- **Task item**
All of the data is to be copied without a single change.

- **Dataset content**

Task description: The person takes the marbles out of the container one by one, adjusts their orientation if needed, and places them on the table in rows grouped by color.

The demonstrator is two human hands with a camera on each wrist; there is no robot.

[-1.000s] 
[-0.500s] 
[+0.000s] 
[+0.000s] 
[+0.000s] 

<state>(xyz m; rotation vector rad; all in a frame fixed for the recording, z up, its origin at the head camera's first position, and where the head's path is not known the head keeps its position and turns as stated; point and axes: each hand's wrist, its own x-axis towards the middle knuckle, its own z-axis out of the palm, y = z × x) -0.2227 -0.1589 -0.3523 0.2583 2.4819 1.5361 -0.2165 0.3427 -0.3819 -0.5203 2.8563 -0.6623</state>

- **Solution**
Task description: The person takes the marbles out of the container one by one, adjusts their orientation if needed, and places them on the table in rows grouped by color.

The demonstrator is two human hands with a camera on each wrist; there is no robot.

[-1.000s] 
[-0.500s] 
[+0.000s] 
[+0.000s] 
[+0.000s] 

<state>(xyz m; rotation vector rad; all in a frame fixed for the recording, z up, its origin at the head camera's first position, and where the head's path is not known the head keeps its position and turns as stated; point and axes: each hand's wrist, its own x-axis towards the middle knuckle, its own z-axis out of the palm, y = z × x) -0.2227 -0.1589 -0.3523 0.2583 2.4819 1.5361 -0.2165 0.3427 -0.3819 -0.5203 2.8563 -0.6623</state>

No additional output will be generated.